El impacto fue de tal magnitud que el automóvil terminó incrustado contra el frente de una vivienda, destruyendo por completo la mampostería y la garita de gas, lo que generó una situación de extremo peligro ante la posibilidad de una fuga masiva del fluido en plena zona residencial.
Tras el estallido, el conductor intentó realizar una maniobra para darse a la fuga y abandonar el lugar del siniestro. Sin embargo, el rápido accionar de los vecinos, que salieron a la calle alertados por el estruendo, permitió interceptarlo y retenerlo por la fuerza hasta la llegada de los efectivos policiales.
Durante la tensa espera, y según el relato de los testigos presentes, el hombre habría admitido de manera confusa que se encontraba en el barrio con la intención de comprar estupefacientes y que el choque se debió a un desperfecto técnico en la dirección de su rodado, versión que fue descartada de inmediato por los peritos ante los signos de intoxicación que presentaba.
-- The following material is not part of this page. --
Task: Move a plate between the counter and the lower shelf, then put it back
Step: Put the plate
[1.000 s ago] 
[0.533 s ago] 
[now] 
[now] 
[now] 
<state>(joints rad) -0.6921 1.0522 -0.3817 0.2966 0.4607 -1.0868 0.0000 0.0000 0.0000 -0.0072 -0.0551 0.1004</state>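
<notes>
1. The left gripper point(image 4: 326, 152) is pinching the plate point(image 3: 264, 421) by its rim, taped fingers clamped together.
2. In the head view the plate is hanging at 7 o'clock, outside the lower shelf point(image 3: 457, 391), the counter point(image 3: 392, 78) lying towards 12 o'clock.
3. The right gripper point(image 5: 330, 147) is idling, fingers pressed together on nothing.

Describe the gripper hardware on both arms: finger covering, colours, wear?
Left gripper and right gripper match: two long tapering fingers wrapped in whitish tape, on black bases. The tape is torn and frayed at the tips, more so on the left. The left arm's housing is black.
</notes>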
Al arribar el personal de seguridad y control urbano, se le practicó el test de alcoholemia, el cual arrojó un resultado positivo que confirmó que el sujeto no se encontraba en condiciones legales ni físicas de conducir. Los propietarios de la vivienda afectada manifestaron su indignación ante los severos daños materiales sufridos y el riesgo al que fueron expuestos por la negligencia del conductor.
El vehículo fue secuestrado y el hombre quedó a disposición de la justicia, iniciándose una causa que investiga tanto la infracción a la Ley de Tránsito como el presunto intento de evasión tras el accidente.